** Opening EXCERPTED DATA block **

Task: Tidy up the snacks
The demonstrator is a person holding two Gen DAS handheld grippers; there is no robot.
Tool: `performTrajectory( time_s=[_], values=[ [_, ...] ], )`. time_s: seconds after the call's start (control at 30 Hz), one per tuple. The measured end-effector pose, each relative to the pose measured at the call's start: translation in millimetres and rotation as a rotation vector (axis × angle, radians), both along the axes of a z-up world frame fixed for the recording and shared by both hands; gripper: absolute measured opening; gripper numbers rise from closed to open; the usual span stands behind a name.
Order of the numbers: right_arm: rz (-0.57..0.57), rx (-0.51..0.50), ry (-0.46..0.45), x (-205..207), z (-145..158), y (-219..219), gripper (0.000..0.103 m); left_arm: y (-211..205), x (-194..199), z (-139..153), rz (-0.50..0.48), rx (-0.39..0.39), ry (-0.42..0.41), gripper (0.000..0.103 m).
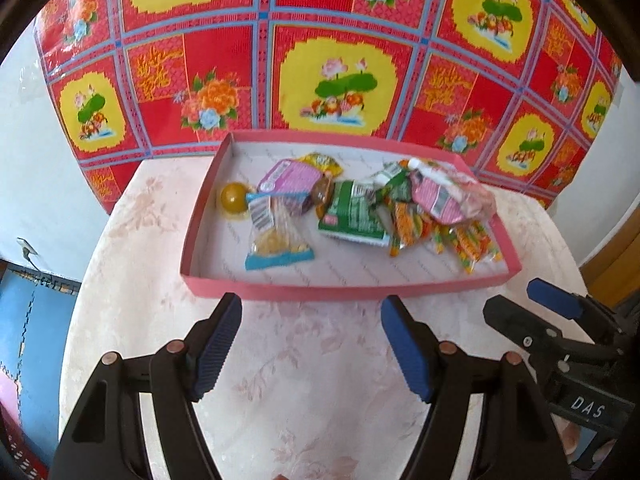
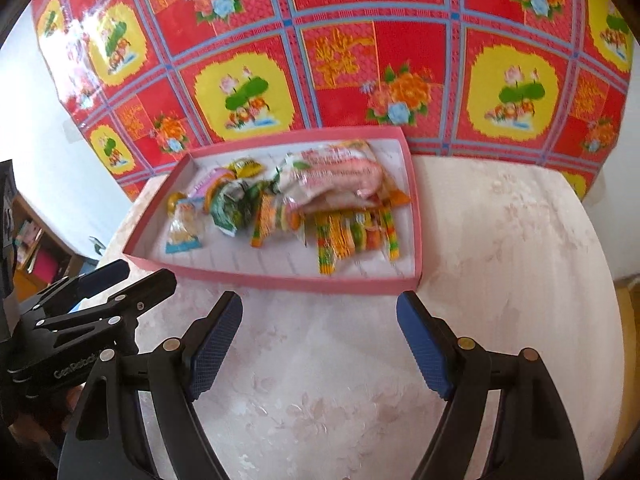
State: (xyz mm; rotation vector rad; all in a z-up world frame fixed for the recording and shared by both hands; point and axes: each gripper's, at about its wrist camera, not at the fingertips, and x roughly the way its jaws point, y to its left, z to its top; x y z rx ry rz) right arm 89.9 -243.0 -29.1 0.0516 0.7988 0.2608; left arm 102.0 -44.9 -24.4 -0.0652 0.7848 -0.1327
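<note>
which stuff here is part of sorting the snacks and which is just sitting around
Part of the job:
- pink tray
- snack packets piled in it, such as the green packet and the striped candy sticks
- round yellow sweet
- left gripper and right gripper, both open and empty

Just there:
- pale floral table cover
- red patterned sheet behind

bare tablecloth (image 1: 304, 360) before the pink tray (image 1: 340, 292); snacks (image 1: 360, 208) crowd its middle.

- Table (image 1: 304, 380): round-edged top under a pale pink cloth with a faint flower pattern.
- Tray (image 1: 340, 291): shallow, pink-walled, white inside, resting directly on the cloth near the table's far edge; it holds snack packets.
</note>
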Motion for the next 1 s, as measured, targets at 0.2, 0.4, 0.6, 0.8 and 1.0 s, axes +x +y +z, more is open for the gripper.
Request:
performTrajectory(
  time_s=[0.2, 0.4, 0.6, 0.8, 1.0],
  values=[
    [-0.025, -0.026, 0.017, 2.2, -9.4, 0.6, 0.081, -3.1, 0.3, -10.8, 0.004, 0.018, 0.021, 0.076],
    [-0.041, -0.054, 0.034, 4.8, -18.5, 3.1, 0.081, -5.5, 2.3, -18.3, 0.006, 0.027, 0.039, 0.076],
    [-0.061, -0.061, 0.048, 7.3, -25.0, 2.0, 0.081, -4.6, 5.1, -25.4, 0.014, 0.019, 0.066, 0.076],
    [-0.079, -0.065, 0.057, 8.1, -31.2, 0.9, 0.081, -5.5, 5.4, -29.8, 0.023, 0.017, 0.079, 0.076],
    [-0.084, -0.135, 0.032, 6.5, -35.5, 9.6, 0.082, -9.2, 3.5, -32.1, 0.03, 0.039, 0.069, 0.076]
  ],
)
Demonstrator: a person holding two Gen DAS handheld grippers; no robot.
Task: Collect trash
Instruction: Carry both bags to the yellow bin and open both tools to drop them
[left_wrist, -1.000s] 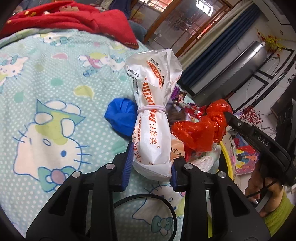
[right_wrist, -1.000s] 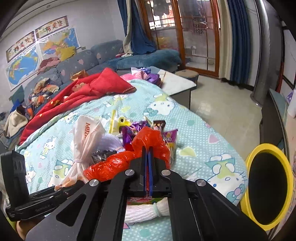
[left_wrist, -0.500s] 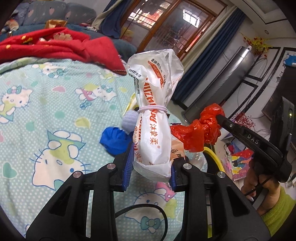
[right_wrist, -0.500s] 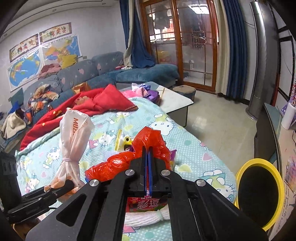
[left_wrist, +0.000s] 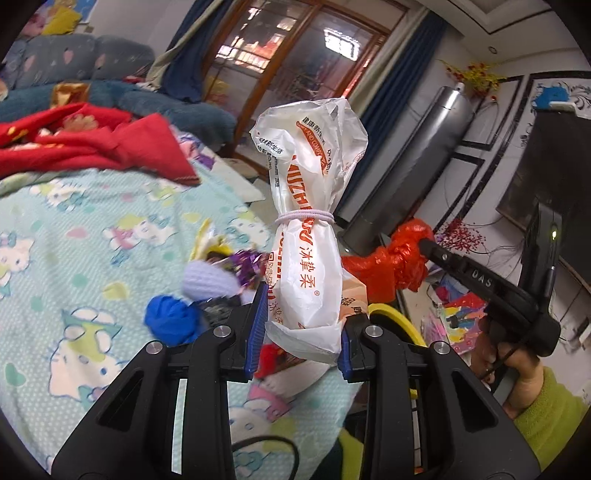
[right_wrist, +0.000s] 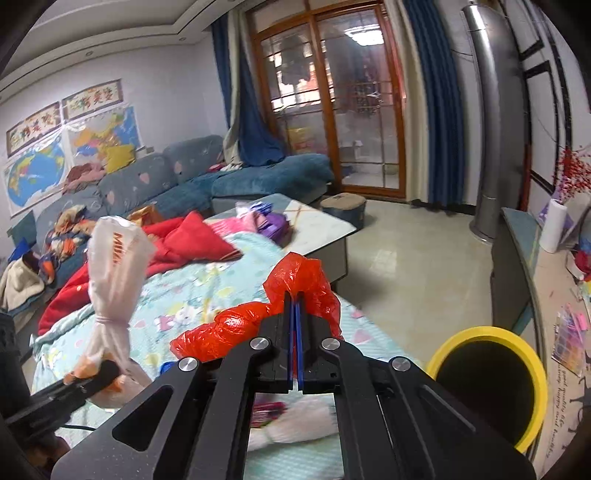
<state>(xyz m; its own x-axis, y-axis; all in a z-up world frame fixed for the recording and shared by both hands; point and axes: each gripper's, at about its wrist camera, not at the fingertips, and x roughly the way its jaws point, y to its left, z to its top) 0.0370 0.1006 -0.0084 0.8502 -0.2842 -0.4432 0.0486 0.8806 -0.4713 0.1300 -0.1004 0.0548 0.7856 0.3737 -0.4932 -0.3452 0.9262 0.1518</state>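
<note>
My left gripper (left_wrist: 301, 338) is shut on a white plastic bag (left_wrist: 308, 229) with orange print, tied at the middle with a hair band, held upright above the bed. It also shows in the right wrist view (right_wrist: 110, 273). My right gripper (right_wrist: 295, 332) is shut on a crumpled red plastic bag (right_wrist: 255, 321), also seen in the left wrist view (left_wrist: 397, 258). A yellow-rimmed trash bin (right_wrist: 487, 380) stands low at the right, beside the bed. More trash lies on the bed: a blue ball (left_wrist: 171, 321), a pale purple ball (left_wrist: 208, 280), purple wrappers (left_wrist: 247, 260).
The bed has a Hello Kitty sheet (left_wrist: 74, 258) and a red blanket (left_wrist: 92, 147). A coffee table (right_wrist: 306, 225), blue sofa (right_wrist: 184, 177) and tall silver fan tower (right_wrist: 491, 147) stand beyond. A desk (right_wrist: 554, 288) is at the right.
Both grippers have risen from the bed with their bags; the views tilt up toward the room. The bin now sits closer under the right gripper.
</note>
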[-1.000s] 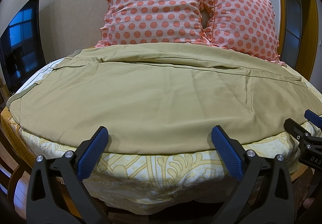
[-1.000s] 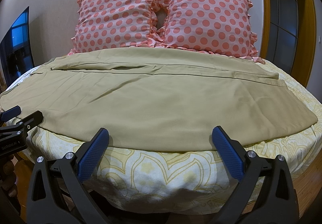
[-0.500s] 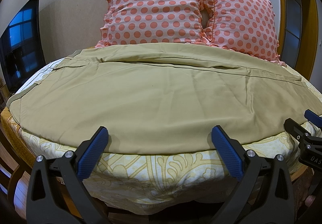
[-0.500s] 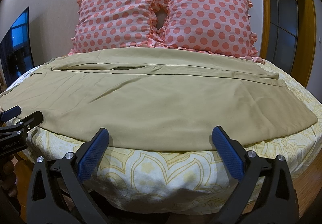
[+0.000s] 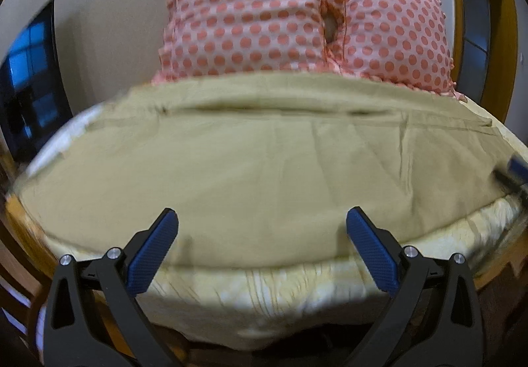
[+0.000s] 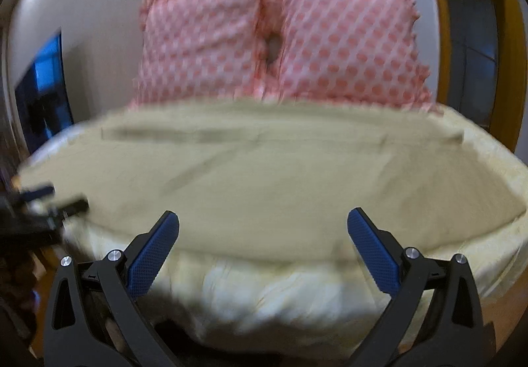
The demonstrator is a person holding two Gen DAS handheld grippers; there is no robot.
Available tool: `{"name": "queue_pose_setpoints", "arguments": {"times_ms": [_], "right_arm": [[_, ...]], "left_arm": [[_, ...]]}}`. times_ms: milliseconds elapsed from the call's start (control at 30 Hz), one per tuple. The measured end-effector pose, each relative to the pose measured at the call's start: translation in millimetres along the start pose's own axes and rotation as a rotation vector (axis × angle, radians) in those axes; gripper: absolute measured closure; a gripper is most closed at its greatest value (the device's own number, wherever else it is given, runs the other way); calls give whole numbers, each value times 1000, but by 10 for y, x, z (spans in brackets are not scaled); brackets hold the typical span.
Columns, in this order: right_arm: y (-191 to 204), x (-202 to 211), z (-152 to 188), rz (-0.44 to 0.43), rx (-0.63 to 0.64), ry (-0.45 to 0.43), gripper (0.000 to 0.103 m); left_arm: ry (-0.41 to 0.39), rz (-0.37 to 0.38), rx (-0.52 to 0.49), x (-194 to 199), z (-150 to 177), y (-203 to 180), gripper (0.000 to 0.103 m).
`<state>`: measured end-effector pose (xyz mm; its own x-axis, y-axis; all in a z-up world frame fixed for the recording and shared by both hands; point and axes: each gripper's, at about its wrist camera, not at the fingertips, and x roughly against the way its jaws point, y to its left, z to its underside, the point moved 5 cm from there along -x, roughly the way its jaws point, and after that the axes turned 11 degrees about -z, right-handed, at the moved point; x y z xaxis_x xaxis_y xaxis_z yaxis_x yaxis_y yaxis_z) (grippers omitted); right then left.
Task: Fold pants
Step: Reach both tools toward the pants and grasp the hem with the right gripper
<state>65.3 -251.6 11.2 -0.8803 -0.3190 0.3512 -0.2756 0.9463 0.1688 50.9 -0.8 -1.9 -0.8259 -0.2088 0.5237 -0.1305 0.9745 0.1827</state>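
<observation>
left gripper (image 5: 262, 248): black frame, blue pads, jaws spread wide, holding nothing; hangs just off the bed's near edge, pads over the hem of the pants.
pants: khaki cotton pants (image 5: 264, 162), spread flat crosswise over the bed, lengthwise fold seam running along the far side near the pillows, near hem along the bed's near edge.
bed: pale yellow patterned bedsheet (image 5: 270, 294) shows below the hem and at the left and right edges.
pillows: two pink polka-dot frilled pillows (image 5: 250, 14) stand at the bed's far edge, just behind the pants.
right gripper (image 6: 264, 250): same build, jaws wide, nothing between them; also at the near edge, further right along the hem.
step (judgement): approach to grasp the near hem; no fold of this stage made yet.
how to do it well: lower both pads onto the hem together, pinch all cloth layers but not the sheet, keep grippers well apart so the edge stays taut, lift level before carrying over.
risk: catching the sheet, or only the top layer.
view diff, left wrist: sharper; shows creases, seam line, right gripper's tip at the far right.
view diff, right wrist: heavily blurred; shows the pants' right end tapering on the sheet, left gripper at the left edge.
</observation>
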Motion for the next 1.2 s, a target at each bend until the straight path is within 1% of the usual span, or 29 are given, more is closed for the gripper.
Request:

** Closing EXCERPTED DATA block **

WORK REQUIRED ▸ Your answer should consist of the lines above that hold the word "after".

WRITTEN ANSWER ▸
Tool: `performTrajectory( time_s=[_], values=[ [_, ...] ], )`. time_s: seconds after the call's start (control at 30 Hz), one per tuple. The measured end-effector pose, each relative to the pose measured at the call's start: translation in millimetres and rotation as a rotation vector (axis × angle, radians), both along the axes of a z-up world frame fixed for the recording and shared by both hands; gripper: absolute measured opening; gripper numbers rise from closed to open; the usual span stands behind a name.
`<state>`: measured end-effector pose (xyz mm; its own x-axis, y-axis; all in a z-up world frame fixed for the recording and shared by both hands; point and axes: each gripper's, at about its wrist camera, not at the fingertips, and x roughly against the way its jaws point, y to its left, z to its underside, the point moved 5 cm from there along -x, roughly the way its jaws point, and after that the axes turned 11 degrees about -z, right-handed, at the moved point; x y z xaxis_x xaxis_y xaxis_z yaxis_x yaxis_y yaxis_z) (grippers omitted); right then left.

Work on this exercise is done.